Sports magazines have had a field day this summer writing about the “winners” and “losers” of college conference realignment, as if it were a game.
What they ignored by focusing solely on athletics is a more substantial question: Which state will benefit most from schools changing conferences?
On that score, there is no place like Nebraska.
A great many long-term benefits to the Nebraska economy come from Creighton University joining the new Big East Conference and the University of Nebraska-Lincoln being part of the Big Ten. And most of those benefits have nothing to do with what happens on the basketball court or the football field.
They have to do with what officials at both universities describe as “the halo effect” on the universities and their hometowns. They can help people elsewhere see Omaha and Lincoln as destinations, not just regional outposts competing for jobs.
For Creighton, that means moving to a new conference neighborhood that includes similar top-rated private universities in places like Washington, Philadelphia and New York.
For UNL, it has meant joining a group of top-flight universities and being able to take advantage of the Big Ten's unique academic arm — the Committee on Institutional Cooperation, a well-funded office that connects the schools' researchers and scholars.
These conference changes mean our small-population state has two schools with enhanced academic reach and reputation, plus opportunities to expand their roles as net importers of future employees, employers, taxpayers and leaders.
“We are one of those rare states that needs to be an importer of employees and entrepreneurs,” says Ellen Weissinger, UNL's senior vice chancellor for academic affairs. “I want them to get jobs, buy houses and stay. That is what will pay off greater than anything.”
Officials at both universities say the conference changes expand their national footprints. Many new students will come from east of the Mississippi River, markets that once were hard to recruit.
These students and their families may hear first about Creighton and Nebraska through basketball or football, but that familiarity over time will help sell a Philadelphia pre-med student on Creighton or a Chicago business major on UNL.
Applications to UNL from the other Big Ten states already are rising dramatically. Nearly half of Creighton's students already come from 400 or more miles away, but the Big East move exposes a significant, heavily populated part of the country to a top-ranked regional university in the Midwest.

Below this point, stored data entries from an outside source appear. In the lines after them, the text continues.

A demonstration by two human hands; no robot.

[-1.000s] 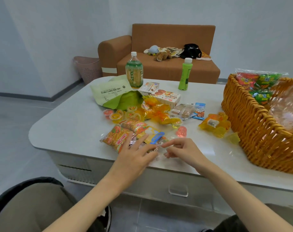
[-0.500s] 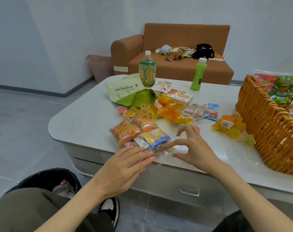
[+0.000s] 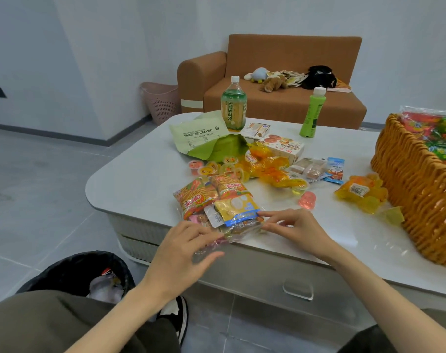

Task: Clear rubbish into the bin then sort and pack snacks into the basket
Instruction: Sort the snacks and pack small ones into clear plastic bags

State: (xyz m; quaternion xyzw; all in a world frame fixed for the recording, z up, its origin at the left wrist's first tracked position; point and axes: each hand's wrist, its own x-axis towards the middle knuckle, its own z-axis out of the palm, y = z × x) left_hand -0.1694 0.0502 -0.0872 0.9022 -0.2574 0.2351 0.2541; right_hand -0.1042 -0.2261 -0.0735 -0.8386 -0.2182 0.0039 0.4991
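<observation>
The job looked barely halfway. The bin (image 3: 74,271), on the floor at near left, already held some crumpled wrappers, and the basket (image 3: 417,194) at the right end of the worktop (image 3: 140,179) held a few bright bags. Most snacks were unpacked, though: the stick-snack packs (image 3: 196,197), jelly cups (image 3: 211,169), orange jelly bags (image 3: 270,171) and a green bag (image 3: 216,149) lay scattered mid-worktop, well apart from the basket. At the near edge lay a clear packet (image 3: 239,229) under a yellow-and-blue sachet (image 3: 238,208). The right hand (image 3: 298,230) pinched the packet's right end between thumb and forefinger. The left hand (image 3: 181,250), its fingers loosely spread, touched the crinkled left corner, though I could not tell whether it gripped. Half a second earlier the left hand had lain flat below the worktop edge and the right had hovered spread above the packet. Both had since closed in on it, while the pile itself had not shifted.
</observation>
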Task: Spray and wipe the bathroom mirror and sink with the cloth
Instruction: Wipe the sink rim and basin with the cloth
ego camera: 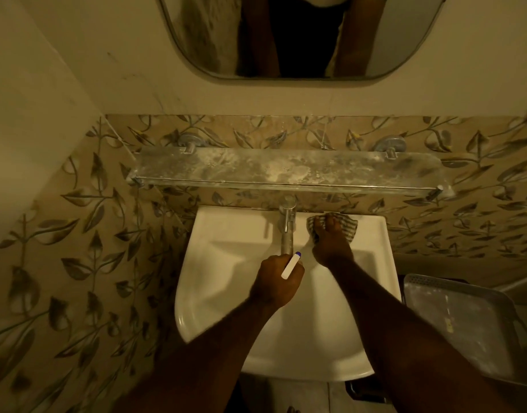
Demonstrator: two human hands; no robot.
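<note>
White ceramic wall-hung sink (214, 293): basin dry-looking, nothing lying in it. Grey metal tray (465, 323) at right, just beside sink rim, only pale powdery smears inside. Dusty glass shelf (286, 171) above chrome tap (287, 225), bare but for white residue. Rounded frameless mirror (301, 37) higher up on wall.

Right hand (330, 242): fingers (332, 225) spread and curled down onto grey striped cloth (350, 228), pressing it on sink's back ledge, right of tap, touching ceramic. Left hand (275, 281) over basin, clenched round white spray bottle w/ blue tip (291, 265), nozzle end next to tap spout.
</note>
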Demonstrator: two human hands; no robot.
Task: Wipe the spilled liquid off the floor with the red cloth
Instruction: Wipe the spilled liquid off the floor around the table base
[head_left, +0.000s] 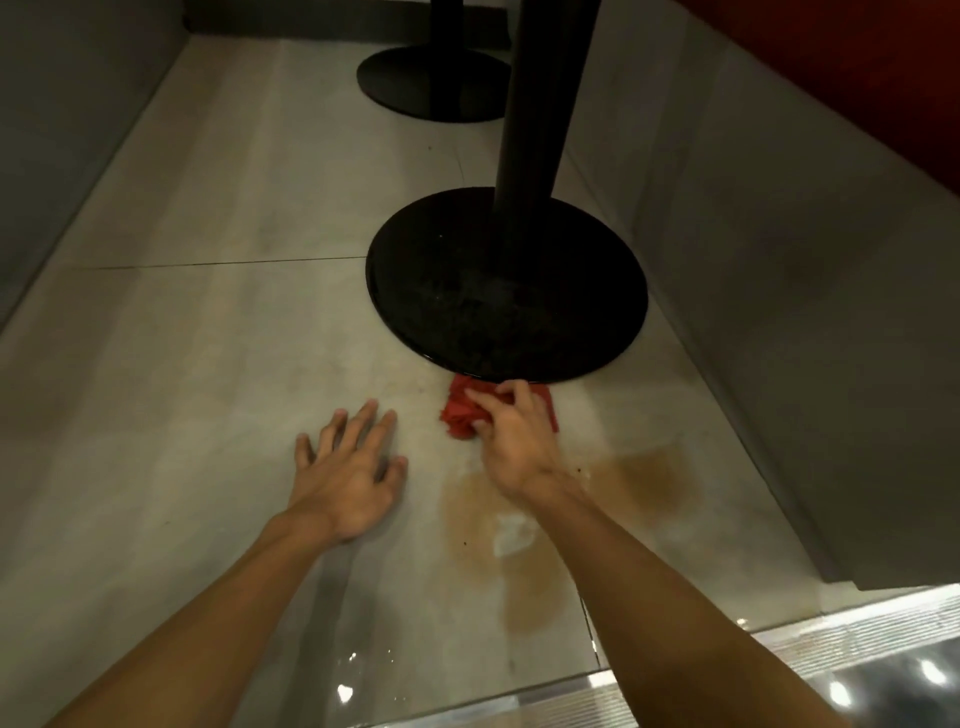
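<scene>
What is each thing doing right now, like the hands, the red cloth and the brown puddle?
red cloth: bunched up on the floor, at the rim of the near table base.
right hand: fingers curled round the cloth.
left hand: fingers spread, pressed flat on the floor.
spilled liquid: brown, spread out, not yet wiped.
near table base: standing upright.

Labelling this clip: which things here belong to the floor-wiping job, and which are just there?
Job: red cloth, spilled liquid, right hand gripping the cloth, floor.
Just there: near table base, far table base, left hand flat on the floor.
</scene>
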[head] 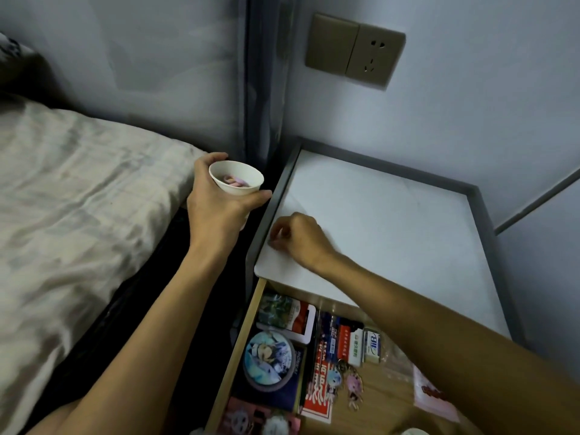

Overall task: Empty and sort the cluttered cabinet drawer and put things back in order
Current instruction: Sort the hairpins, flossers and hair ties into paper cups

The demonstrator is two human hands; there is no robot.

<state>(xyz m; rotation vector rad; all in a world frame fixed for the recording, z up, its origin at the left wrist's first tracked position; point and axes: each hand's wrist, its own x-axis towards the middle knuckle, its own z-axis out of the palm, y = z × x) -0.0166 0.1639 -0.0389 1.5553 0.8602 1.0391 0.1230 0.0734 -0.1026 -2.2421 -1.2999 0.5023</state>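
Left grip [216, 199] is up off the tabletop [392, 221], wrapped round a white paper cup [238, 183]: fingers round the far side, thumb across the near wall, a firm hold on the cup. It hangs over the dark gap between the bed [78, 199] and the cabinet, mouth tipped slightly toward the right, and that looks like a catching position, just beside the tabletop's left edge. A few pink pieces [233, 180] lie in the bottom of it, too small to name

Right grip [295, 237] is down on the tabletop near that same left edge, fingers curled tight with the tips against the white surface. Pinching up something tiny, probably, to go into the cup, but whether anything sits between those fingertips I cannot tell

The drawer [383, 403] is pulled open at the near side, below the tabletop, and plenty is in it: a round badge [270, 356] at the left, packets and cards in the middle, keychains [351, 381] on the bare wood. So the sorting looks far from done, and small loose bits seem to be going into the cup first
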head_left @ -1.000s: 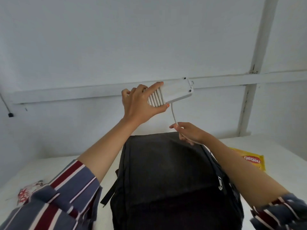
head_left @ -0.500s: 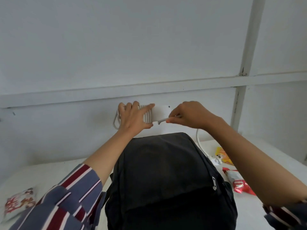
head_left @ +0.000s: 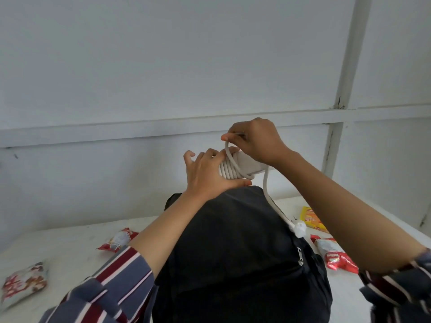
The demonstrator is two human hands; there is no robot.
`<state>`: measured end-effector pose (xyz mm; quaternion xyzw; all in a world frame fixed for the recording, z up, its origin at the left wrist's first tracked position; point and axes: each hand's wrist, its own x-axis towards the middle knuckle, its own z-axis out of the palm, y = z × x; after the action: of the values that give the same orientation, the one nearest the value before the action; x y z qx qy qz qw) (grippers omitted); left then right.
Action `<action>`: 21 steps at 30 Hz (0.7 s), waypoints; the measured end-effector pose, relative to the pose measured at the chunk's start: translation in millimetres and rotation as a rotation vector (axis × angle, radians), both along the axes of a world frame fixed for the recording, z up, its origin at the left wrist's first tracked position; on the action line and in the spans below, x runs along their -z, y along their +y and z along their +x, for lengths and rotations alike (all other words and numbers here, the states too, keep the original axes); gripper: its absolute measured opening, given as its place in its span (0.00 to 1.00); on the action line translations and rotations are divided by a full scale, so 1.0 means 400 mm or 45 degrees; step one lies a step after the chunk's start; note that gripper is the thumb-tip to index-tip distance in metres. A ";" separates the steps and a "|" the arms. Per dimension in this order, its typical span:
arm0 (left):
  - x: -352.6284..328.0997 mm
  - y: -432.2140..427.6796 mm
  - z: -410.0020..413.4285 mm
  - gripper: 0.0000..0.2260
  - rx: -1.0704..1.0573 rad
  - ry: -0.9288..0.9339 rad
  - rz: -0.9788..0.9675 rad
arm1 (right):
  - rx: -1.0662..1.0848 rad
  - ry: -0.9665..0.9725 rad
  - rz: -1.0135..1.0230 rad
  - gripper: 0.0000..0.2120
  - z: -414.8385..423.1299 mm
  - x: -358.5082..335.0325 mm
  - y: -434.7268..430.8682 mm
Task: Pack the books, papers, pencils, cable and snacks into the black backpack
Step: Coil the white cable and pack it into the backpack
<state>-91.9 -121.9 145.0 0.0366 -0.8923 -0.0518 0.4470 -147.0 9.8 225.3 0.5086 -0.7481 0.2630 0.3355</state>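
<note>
Above the top of the black backpack, at the centre of the frame, both hands work on the white cable. The left hand grips the white power strip with several turns of cable wound side by side around it, fingers curled behind the bundle and thumb pressed along its lower edge. The right hand pinches the cable just above the strip, leading a fresh loop over the coils.

A second ago the strip was held higher with only a short tail hanging to the right hand; half a second ago both hands met at the strip. Now more turns lie on the bundle, and the loose length has shrunk to one run that drops from the strip down the right side of the backpack to the plug, which rests on the bag near its zipper pull. By my reading the winding is nearly finished, with a turn or two left before the bundle can go in.

The bag looks closed from here, so it probably needs unzipping first. Snacks lie unpacked on the white surface: a red packet and a red-and-white pouch at lower left, a yellow packet and another red packet at right. No books, papers or pencils show.
</note>
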 end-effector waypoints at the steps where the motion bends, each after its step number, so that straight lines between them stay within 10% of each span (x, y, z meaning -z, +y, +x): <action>1: 0.002 0.007 -0.001 0.36 -0.005 0.020 0.034 | 0.001 0.010 0.009 0.18 0.004 -0.002 -0.001; 13: 0.013 -0.045 0.023 0.30 0.115 0.097 -0.122 | 0.141 -0.118 0.314 0.16 -0.027 -0.081 0.087; 21: 0.004 -0.053 0.059 0.32 0.253 0.143 -0.228 | -0.246 -0.813 -0.053 0.18 -0.103 0.015 0.040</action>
<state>-68.3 -143.2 143.4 -0.0949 -0.8661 -0.0181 0.4905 -188.4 25.7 219.3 0.4621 -0.7583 0.4549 0.0682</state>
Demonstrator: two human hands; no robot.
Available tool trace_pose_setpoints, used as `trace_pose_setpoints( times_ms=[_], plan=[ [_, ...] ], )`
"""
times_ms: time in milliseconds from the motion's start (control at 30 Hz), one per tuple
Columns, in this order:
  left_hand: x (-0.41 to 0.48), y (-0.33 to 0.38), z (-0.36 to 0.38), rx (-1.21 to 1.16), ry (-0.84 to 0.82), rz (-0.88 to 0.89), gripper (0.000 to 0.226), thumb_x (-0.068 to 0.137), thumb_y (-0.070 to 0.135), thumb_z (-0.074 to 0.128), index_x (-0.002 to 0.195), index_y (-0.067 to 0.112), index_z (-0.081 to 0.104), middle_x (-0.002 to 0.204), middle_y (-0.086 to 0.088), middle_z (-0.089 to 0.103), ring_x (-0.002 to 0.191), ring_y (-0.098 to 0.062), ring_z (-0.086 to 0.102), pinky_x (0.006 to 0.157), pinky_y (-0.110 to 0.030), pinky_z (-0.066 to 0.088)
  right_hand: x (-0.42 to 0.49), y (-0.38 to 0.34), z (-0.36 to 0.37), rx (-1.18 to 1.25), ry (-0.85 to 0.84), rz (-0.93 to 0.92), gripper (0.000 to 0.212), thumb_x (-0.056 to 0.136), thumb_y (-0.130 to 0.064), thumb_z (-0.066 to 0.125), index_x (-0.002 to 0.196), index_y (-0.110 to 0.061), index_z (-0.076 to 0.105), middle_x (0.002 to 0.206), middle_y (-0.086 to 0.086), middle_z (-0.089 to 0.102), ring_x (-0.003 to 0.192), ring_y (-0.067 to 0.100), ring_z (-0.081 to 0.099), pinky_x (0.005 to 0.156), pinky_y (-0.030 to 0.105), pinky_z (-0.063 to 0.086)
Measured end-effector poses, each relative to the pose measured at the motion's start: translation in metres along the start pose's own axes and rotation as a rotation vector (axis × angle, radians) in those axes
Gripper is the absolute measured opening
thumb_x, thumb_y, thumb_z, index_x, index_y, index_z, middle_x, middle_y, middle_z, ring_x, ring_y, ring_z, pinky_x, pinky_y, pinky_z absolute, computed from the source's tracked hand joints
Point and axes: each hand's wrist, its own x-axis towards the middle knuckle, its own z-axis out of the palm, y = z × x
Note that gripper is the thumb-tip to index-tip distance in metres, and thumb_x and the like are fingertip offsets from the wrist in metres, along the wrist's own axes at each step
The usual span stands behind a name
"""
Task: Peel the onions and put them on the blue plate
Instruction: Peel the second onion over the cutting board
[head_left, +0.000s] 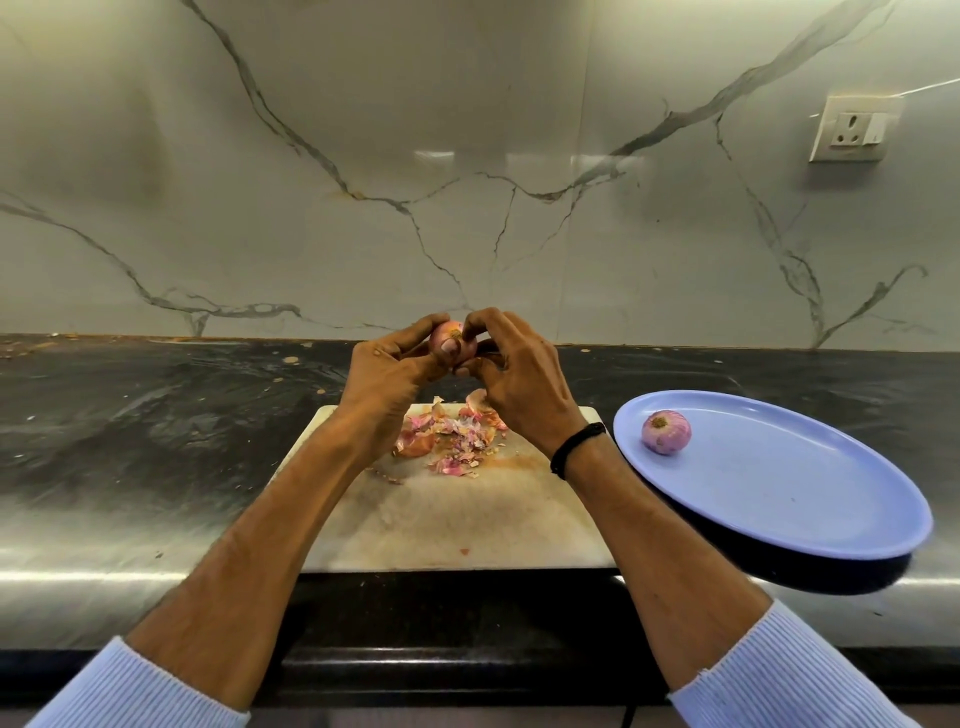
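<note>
Above the cutting board (467, 525), my left hand (387, 371) cradles a half-peeled onion (451, 340) while my right hand (511, 374) curls over it, fingertips (470, 327) pinching at skin near the stem end. One peeled onion (666, 432) already sits on the blue plate (810, 499) to my right. The risk, as I judge it: the slick bulb could squirt from my grip and roll off the counter (156, 415), or a stubborn layer could tear unevenly. Papery peels (452, 436) litter the stained board. Behind the dark, glossy stone counter rises a veined marble wall (467, 156) with a socket (852, 130).
</note>
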Motion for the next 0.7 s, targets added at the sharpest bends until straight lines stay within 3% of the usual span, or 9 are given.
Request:
trace_pose_setpoints(
  times_ms=[167,333,533,700],
  plan=[
    [0.0013,-0.0046,0.0016,0.025,0.018,0.014,0.061,0.067,0.02,0.075,0.127,0.008,0.066,0.122,-0.006,0.07,0.115,-0.021,0.065,0.101,-0.044,0.053,-0.0006,0.0012,-0.0024,-0.05,-0.015,-0.028,0.028,0.085,-0.001,0.068,0.111,-0.005,0.058,0.105,0.011,0.06,0.088,0.021,0.062,0.079,0.029,0.057],
    [0.0008,-0.0019,0.0031,-0.003,0.048,0.034,0.06,0.068,0.027,0.075,0.124,0.009,0.067,0.118,-0.008,0.071,0.112,-0.02,0.067,0.101,-0.043,0.053,-0.001,-0.0015,0.0002,-0.083,0.011,-0.058,0.01,0.087,0.001,0.065,0.095,-0.002,0.061,0.097,0.011,0.062,0.081,0.019,0.058,0.072,0.03,0.055],
    [-0.0005,-0.0003,0.0044,-0.017,0.055,0.034,0.05,0.068,0.027,0.075,0.118,0.019,0.07,0.112,-0.002,0.073,0.108,-0.017,0.069,0.097,-0.039,0.055,0.0004,-0.0059,0.0013,0.015,0.026,-0.003,0.023,0.089,-0.002,0.065,0.109,-0.005,0.055,0.106,0.012,0.062,0.091,0.023,0.066,0.079,0.032,0.059],
    [0.0006,-0.0011,0.0019,-0.008,0.061,0.038,0.055,0.07,0.027,0.076,0.122,0.014,0.069,0.114,-0.005,0.073,0.109,-0.019,0.069,0.099,-0.041,0.054,0.0,-0.0041,0.0017,-0.024,0.021,-0.032,0.021,0.09,0.0,0.063,0.109,-0.006,0.056,0.105,0.009,0.061,0.089,0.02,0.065,0.079,0.027,0.058]
  ],
)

“Those of us who know Omaha love Omaha,” said the Rev. Timothy Lannon, Creighton's president. “Imagine the number of people who will be coming to Omaha from New York City, Washington and the Providence-Boston area. I think it's a great thing for us in terms of exposure, once people get to know Omaha, Nebraska and Creighton better.”
Creighton leaders are looking at opportunities in marketing and branding, enrollment and philanthropy, Lannon said. And the excitement is palpable. A recent alumni gathering in New York drew more than 100 people, more than twice the usual crowd.
Lannon says he has broached the idea with other Big East presidents about creating an academic cooperation arm similar to the Big Ten's CIC. Close cooperation is possible because most Big East presidents and faculty members already know one another from their relationships as Catholic and Jesuit institutions. “We need to take advantage of our academic strength and find a way to model ourselves after the CIC. The great thing about this conference is that athletics is very important, but academics is more so,” Lannon said.
Two years after joining the Big Ten, Nebraska's goal is to leverage that membership and academic prestige to increase its number of students, graduation rates, top faculty and research, Weissinger said.
“There are a small number of athletic conferences that are built around the notion of a shared reputational standard, academically,” she said. “Really, it comes down to the Ivy League, the Big Ten and a very small number of conferences like the Big East. The historic assumption is that when the presidents of those universities gather to consider expansion, they gather and consider the academic trajectory and reputation of the institution.”
That's why sports fans who complain about the Big Ten adding Rutgers and Maryland are missing the bigger picture. It's more than millions of new TV sets for the Big Ten Network. It's two great universities and better access for Big Ten graduates to two of the nation's largest markets for internships and high-paying jobs, New York-New Jersey and Washington-Baltimore, Weissinger noted.
UNL and its students already are seeing advantages of the school's Big Ten membership. The university has had the good fortune of hiring new deans of law, business, engineering, fine and performing arts, agricultural research and Extension at a time when its academic trajectory is rising. The school is getting stronger applicants and more notice. A study-abroad effort through the CIC gives students access to more than 400 opportunities. UNL had offered 80.
“For a state of our size to have two universities of this quality, and with this kind of reach,” Lannon said, “is really something.”
Something that goes well beyond sports.